In this project, we explore a dataset containing health-related features to predict whether a person has diabetes. Multiple models such as Logistic Regression, K-Nearest Neighbors, Support Vector Machine, Decision Trees, Random Forests, and Gradient Boosting are trained and evaluated.
- Data exploration and visualization
- Handling class imbalance using
RandomOverSampler
- Model training and evaluation
- Hyperparameter tuning using
GridSearchCV
- Performance comparison of models
The dataset used is a diabetes dataset, which can be found here. It contains the following features:
- Pregnancies: Number of pregnancies
- Glucose: Plasma glucose concentration after 2 hours in an oral glucose tolerance test
- BloodPressure: Diastolic blood pressure (mm Hg)
- SkinThickness: Triceps skinfold thickness (mm)
- Insulin: 2-Hour serum insulin (mu U/ml)
- BMI: Body mass index (weight in kg/(height in m)^2)
- DiabetesPedigreeFunction: A function which scores likelihood of diabetes based on family history
- Age: Age of the patient
- Outcome: The target variable (1 for diabetic, 0 for non-diabetic)
Six machine learning models are evaluated:
- Logistic Regression
- K-Nearest Neighbors (KNN)
- Support Vector Machine (SVM)
- Decision Tree
- Random Forest
- Gradient Boosting
The models are tuned using GridSearchCV
, and performance is evaluated based on:
- Accuracy: The proportion of correctly classified instances.
- F1 Score: A balance between precision and recall.
Additionally, confusion matrices are plotted for each model.
- Feature Scaling is performed using
StandardScaler
to ensure that all features are on the same scale. This is particularly important for algorithms such as KNN and SVM. - Cross-validation is used during model training to ensure that the model's performance is evaluated across different subsets of the data, providing a more reliable estimate of its accuracy and robustness.
- ROC curves are plotted for each model to visualize the trade-off between true positive and false positive rates. The Area Under the Curve (AUC) is also calculated to measure overall model performance.

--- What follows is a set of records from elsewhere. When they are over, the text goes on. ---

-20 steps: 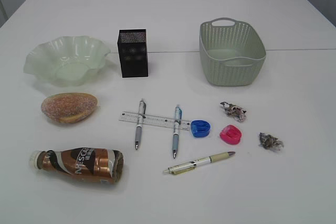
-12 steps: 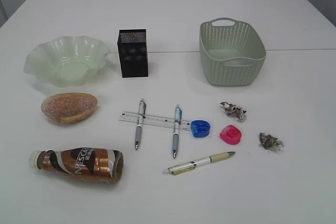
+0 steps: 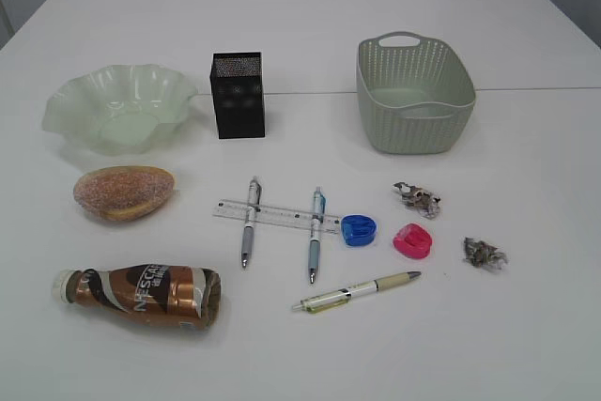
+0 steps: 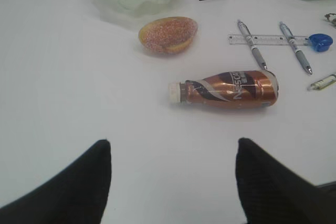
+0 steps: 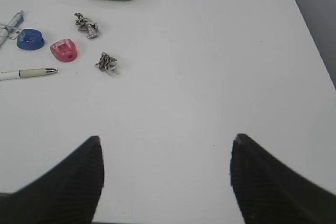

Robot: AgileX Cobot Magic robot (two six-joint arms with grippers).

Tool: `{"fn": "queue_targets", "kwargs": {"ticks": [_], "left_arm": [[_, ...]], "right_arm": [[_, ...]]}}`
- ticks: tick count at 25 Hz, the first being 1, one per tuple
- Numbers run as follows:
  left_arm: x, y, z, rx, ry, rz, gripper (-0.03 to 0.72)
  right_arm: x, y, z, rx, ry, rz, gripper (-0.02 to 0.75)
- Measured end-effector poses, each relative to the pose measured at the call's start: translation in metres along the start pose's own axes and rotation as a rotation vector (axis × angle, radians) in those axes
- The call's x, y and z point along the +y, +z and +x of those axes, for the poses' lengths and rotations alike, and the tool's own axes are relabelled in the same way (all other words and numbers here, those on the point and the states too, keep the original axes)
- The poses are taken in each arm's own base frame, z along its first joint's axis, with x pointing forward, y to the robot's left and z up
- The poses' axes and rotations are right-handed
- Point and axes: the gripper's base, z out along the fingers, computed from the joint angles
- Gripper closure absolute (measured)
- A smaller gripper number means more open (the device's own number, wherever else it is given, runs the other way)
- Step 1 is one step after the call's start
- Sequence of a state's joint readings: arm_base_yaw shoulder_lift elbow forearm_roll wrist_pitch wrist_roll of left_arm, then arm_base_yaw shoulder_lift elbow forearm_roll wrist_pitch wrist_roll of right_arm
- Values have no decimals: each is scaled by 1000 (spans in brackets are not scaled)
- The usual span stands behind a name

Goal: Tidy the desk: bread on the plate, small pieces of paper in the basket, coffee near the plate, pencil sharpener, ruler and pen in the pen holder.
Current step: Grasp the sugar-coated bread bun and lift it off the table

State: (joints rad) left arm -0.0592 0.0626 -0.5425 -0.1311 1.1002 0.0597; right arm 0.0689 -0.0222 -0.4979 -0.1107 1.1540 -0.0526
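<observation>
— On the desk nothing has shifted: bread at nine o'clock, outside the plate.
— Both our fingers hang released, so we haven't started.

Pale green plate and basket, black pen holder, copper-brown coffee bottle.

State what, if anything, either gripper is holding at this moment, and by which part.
Nothing is held. The left gripper and the right gripper are both open above bare table; the coffee bottle lies untouched ahead of the left one.
</observation>
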Motion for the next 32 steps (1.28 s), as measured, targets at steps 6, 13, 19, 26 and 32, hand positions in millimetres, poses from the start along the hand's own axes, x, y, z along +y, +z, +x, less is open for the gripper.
{"fn": "queue_targets", "kwargs": {"ticks": [6,13,19,26,32], "left_arm": [[4,5,-48,84,10,-35,146],[8,30,-98,192,8,-44,146],[12,66,-121,355,-3,-43,146],[20,104,-155,469,17,-78,146],[25,137,-182,556,17,-82,146]], "right_arm": [[0,0,0,0,0,0,186],[0,0,0,0,0,0,186],[0,0,0,0,1,-3,186],[0,0,0,-2,4,-1,186],[-2,0,0,-1,2,21,186]]}}
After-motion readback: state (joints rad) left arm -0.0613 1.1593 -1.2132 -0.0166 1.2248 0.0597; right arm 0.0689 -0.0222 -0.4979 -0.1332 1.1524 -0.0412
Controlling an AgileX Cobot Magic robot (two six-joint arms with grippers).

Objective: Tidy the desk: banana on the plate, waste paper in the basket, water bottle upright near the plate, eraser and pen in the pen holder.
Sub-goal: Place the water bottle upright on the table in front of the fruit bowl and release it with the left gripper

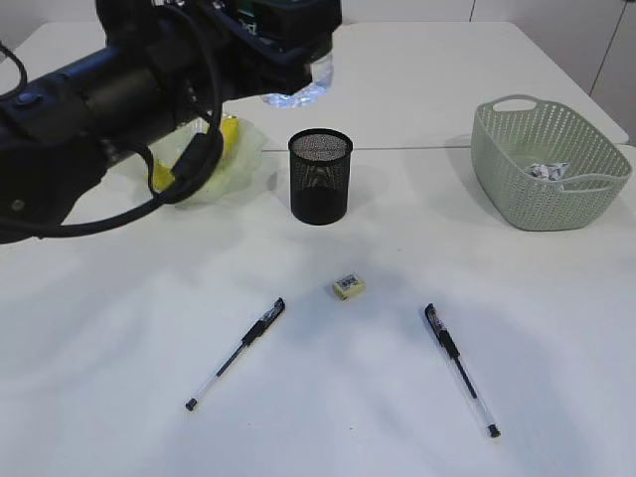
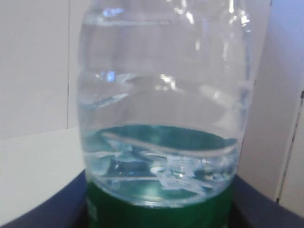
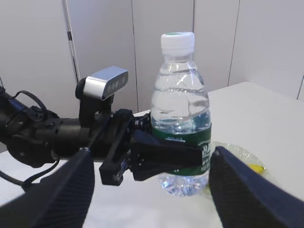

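Nearest in the exterior view, two pens lie flat on the white desk (image 1: 99,328), one pen (image 1: 237,353) at lower left and the other pen (image 1: 462,370) at lower right, with the small eraser (image 1: 348,286) between them and a little farther back. The pens look light, thin and prone to roll, so a pinch across the mid-barrel seems best; the eraser is a firm little block that should take a pinch across its short sides. Behind these stands the black mesh pen holder (image 1: 320,176), upright and open-topped. At the right edge the green basket (image 1: 542,169) already contains crumpled paper (image 1: 547,171). At upper left the banana (image 1: 231,139) lies on the plate (image 1: 199,184), partly hidden by the arm. Farthest back, the left hand (image 3: 166,156) is clamped around the green label band of the water bottle (image 3: 180,109), which stands upright with its cap on, just beside the plate. The bottle is partly filled, smooth and somewhat squeezable, so the labelled waist looks the surest hold. The right hand (image 3: 147,190) stands wide open, holding nothing.
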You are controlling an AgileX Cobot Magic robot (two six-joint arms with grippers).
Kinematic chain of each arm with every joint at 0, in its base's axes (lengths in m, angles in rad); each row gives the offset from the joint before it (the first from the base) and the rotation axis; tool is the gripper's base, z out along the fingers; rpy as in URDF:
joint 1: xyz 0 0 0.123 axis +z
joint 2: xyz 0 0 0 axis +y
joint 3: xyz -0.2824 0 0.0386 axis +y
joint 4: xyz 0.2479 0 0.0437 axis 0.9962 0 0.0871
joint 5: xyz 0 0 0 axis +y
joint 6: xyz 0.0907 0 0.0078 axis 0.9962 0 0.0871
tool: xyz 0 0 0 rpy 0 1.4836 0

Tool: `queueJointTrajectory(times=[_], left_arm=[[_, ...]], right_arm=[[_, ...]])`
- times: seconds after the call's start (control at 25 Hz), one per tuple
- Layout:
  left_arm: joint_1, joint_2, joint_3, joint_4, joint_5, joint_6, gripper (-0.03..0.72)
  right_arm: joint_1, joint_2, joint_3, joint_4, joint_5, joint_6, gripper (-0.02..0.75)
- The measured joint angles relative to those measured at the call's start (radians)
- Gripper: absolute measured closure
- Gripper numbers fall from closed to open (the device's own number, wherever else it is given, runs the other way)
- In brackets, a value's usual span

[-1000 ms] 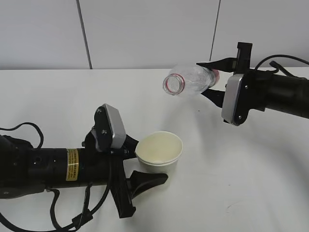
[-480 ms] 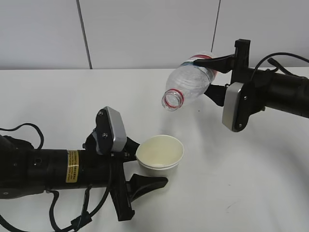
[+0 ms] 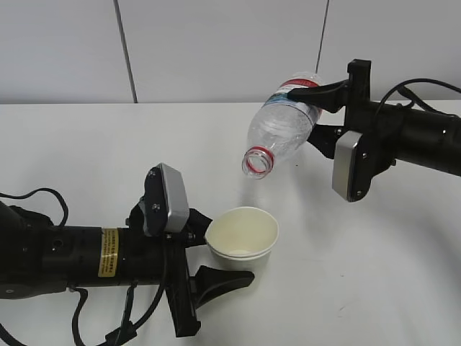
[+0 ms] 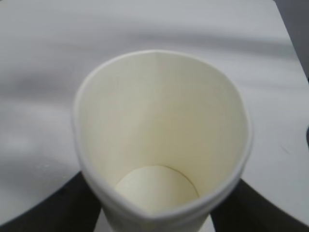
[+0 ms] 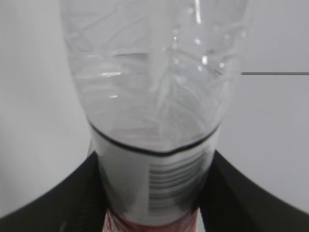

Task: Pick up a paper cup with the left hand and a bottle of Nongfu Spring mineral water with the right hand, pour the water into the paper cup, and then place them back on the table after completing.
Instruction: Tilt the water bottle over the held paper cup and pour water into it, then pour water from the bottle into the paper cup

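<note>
My left gripper is shut on a white paper cup and holds it tilted a little above the table. In the left wrist view the cup fills the frame; its inside looks dry. My right gripper is shut on a clear plastic bottle with a red neck ring. The bottle is tilted with its open mouth pointing down-left, above and slightly right of the cup. In the right wrist view the bottle shows its label barcode between the jaws. No stream of water shows.
The white table runs back to a pale wall with two dark seams. Black cables of the left arm lie at the front left. A cable trails behind the right arm.
The right gripper has tipped the bottle further, so its mouth swung from facing sideways to pointing down toward the cup. The cup has shifted slightly right and lower.
</note>
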Motion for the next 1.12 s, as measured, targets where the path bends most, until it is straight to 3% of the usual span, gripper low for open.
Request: queueJointTrajectory(times=[1.12], left_arm=[[0.000, 0.000, 0.000, 0.058, -0.003, 0.000, 0.278]], right_arm=[[0.000, 0.000, -0.002, 0.000, -0.007, -0.101, 0.360]])
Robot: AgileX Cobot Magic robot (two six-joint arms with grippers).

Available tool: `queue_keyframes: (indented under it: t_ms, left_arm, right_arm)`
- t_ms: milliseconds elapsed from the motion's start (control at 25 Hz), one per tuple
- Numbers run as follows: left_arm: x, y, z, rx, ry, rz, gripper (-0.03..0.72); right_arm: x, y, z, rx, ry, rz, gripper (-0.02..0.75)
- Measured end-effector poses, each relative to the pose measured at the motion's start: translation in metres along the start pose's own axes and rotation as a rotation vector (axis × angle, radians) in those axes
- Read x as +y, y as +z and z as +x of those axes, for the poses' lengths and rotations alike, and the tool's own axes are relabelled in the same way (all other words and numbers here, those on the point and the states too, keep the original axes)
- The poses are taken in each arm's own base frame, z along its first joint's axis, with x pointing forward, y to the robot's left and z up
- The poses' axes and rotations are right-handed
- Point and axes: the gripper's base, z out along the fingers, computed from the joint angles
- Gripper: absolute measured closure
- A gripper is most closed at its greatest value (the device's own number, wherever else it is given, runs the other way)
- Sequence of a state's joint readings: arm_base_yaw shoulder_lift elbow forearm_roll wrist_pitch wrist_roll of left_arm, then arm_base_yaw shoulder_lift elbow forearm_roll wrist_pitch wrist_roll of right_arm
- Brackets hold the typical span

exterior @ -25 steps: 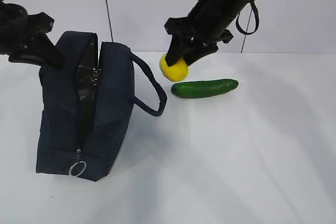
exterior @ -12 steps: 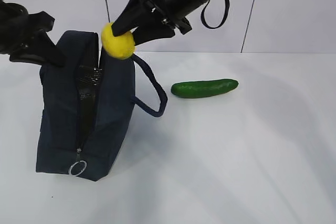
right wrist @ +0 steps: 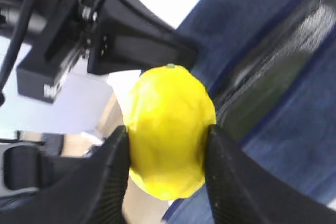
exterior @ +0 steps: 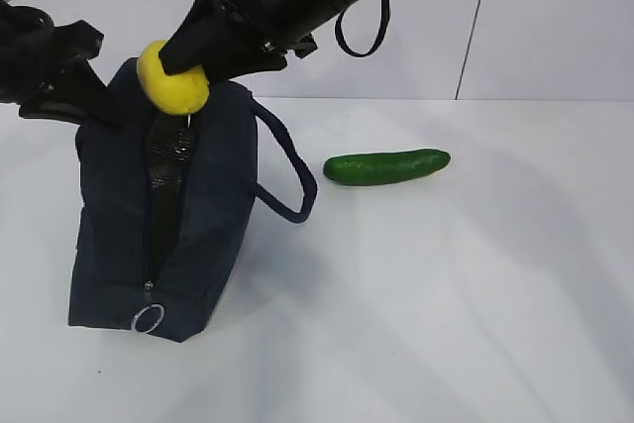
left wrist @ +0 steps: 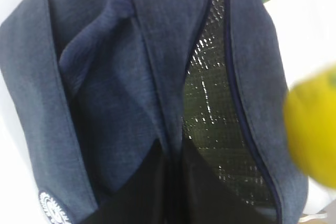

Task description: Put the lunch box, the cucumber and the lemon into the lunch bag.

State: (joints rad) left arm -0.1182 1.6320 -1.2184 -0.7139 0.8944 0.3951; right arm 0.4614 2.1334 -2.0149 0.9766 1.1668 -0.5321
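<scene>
The right gripper (exterior: 176, 74) clamps the lemon (exterior: 172, 77) above the lunch bag (exterior: 158, 215), which stands at the table's (exterior: 475, 294) left edge; it should centre over the slot before releasing. The left gripper (exterior: 87, 106) pinches the bag's rim. The cucumber (exterior: 386, 165) lies mid-table. Only the left wrist view shows the silvery lining (left wrist: 210, 108); the lunch box is unseen.

Narrow zipper gap in lunch bag (exterior: 203, 215) top, left tool (exterior: 84, 96) crowding its left edge.
</scene>
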Motion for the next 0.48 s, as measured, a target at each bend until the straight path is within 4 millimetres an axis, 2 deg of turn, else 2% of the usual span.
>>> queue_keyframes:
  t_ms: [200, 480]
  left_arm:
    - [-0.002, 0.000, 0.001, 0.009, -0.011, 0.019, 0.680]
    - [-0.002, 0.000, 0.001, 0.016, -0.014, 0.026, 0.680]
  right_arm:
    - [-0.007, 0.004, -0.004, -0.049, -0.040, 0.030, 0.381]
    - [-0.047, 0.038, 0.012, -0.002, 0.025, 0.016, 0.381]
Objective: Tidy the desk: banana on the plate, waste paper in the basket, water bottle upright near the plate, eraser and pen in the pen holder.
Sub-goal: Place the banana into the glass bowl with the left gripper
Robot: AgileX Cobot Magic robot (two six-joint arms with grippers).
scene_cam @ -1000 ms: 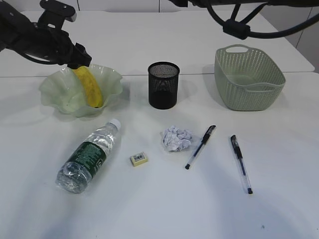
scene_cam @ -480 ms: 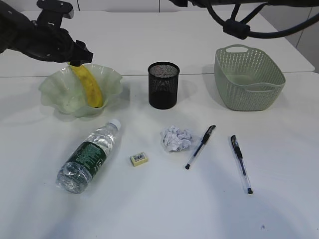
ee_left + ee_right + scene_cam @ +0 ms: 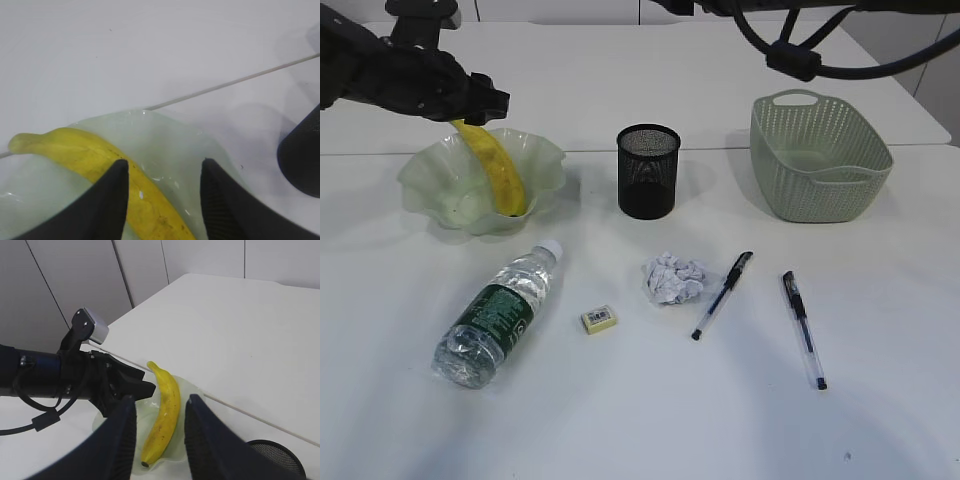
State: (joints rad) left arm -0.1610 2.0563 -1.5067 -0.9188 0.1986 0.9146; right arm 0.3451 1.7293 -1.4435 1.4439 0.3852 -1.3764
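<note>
The banana [image 3: 498, 172] is laid on the plate [image 3: 546, 165], released by the open left end effector [image 3: 485, 103]; bottle [image 3: 498, 312], paper [image 3: 672, 278], eraser [image 3: 598, 319] and pens [image 3: 723, 294] are left untidied.

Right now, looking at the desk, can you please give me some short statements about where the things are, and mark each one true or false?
1. The banana lies in the green plate. True.
2. The water bottle stands upright. False: it lies on its side on the table.
3. The crumpled paper is inside the basket. False: it lies on the table beside a pen.
4. The eraser lies on the table between the bottle and the paper. True.
5. Both pens are in the black pen holder. False: both lie on the table, the second pen to the right of the first.
6. The left pincer is open above the banana, not gripping it. True.
</note>
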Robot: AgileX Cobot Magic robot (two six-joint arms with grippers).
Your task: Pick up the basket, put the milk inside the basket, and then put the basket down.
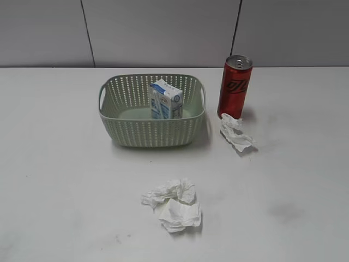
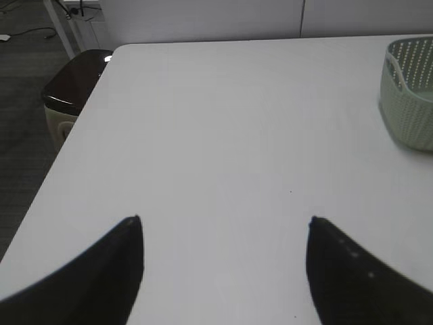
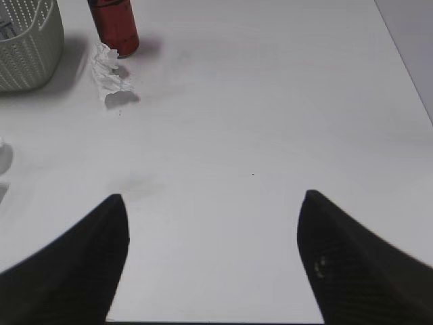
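Observation:
The pale sage-green basket (image 1: 152, 126) stands on the white table at centre back. The white and blue milk carton (image 1: 165, 99) stands upright inside it. The basket's edge also shows in the left wrist view (image 2: 408, 101) and in the right wrist view (image 3: 27, 51). My left gripper (image 2: 224, 220) is open and empty over bare table, well left of the basket. My right gripper (image 3: 212, 196) is open and empty over bare table, well right of the basket. Neither gripper shows in the exterior view.
A tall red soda can (image 1: 234, 87) stands right of the basket, with a crumpled tissue (image 1: 235, 132) in front of it. More crumpled tissue (image 1: 173, 204) lies at front centre. A dark bin (image 2: 71, 88) stands off the table's left edge.

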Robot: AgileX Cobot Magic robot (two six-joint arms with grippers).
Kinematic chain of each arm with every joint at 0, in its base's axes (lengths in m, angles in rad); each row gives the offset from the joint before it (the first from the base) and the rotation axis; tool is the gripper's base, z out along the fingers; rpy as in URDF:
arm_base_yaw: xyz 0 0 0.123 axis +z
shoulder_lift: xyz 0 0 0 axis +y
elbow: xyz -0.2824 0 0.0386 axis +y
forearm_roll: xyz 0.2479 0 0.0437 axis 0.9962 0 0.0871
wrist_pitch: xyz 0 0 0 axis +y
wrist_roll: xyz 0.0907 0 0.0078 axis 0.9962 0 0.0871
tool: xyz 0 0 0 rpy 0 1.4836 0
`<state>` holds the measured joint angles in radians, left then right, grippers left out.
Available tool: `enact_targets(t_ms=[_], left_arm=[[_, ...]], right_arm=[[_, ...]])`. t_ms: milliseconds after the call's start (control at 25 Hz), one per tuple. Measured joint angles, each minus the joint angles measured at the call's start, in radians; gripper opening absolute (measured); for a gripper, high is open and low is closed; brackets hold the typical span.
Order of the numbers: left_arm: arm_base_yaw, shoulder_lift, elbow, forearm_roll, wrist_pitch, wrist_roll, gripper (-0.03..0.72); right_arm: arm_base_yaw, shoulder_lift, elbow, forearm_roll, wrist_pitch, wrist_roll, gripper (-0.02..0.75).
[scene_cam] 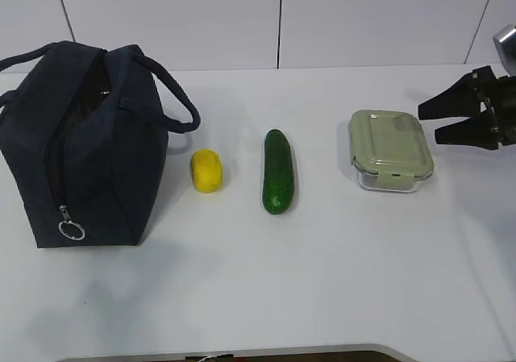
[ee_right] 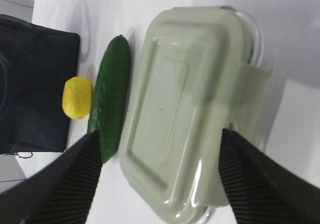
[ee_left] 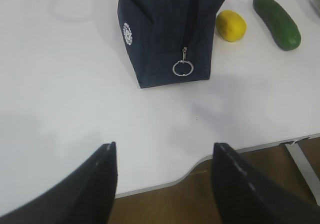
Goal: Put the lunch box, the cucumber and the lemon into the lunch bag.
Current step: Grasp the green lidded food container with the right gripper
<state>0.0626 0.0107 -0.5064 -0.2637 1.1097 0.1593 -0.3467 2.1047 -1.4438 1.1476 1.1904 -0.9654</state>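
Lunch box [scene_cam: 391,147]: rigid, slick lid (likely light); grab its long sides; right gripper [scene_cam: 430,120] wide, empty, left [ee_left: 164,171] likewise.

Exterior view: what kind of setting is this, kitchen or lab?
Probably a lab test bench: a bare white table, plain white wall panels behind, and only the staged lunch bag and food.
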Motion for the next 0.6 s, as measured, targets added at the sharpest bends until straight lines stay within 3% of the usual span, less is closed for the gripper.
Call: enact_targets(t_ms=[600], left_arm=[[0.000, 0.000, 0.000, 0.000, 0.000, 0.000, 0.438]], right_arm=[[0.000, 0.115, -0.060, -0.001, -0.002, -0.016, 0.581]])
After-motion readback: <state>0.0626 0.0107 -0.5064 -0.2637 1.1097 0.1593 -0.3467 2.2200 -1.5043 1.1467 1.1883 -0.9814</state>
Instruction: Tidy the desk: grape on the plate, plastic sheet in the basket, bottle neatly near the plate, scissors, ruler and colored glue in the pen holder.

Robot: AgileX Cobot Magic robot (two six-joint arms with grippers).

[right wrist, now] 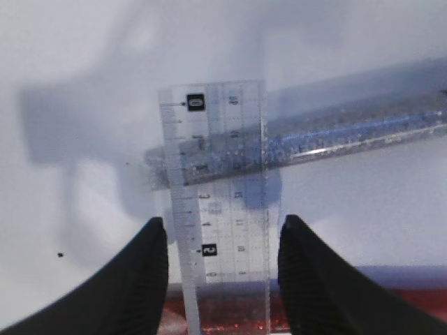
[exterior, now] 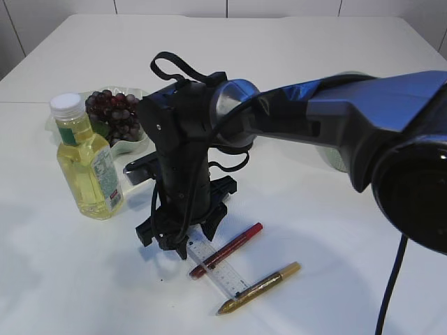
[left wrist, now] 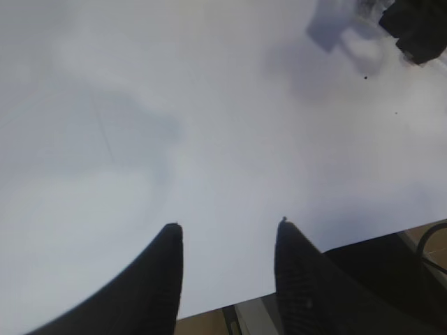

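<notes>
Right wrist view: the ruler point(right wrist: 220, 202) is being straddled by the half-open, empty right claw point(right wrist: 223, 279), glue pen point(right wrist: 349, 132) at 1 o'clock; closing is likely needed next.

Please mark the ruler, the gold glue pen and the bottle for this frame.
ruler point(right wrist: 220, 188): right wrist view, middle of the clear strip.
gold glue pen point(exterior: 260, 287): exterior view, mid-barrel.
bottle point(exterior: 85, 167): exterior view, yellow body beside the label.
</notes>
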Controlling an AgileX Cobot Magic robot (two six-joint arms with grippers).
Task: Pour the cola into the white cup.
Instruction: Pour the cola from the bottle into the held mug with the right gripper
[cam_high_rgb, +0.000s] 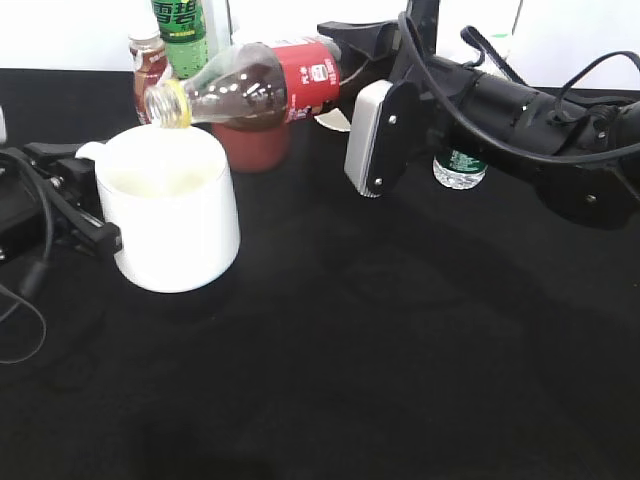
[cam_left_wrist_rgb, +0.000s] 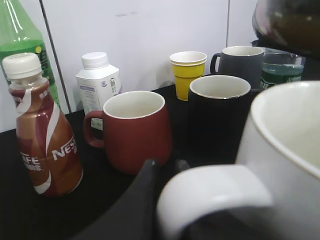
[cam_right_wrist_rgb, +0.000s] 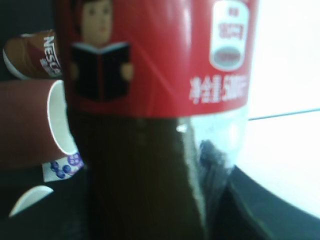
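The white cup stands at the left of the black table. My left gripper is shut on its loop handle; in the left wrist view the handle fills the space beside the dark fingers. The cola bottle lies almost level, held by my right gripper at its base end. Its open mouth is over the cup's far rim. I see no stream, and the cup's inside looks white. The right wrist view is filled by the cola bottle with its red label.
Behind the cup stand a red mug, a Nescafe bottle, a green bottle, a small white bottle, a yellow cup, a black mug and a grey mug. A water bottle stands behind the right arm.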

- Confusion matrices are used to visualize the performance of each model by showing the counts of true positives, false positives, true negatives, and false negatives. This helps in understanding how well the model distinguishes between diabetic and non-diabetic cases.
The results are compared using a bar chart of model performance based on accuracy and F1 score. The confusion matrix for each model is also displayed to visualize the performance on both classes (diabetic and non-diabetic).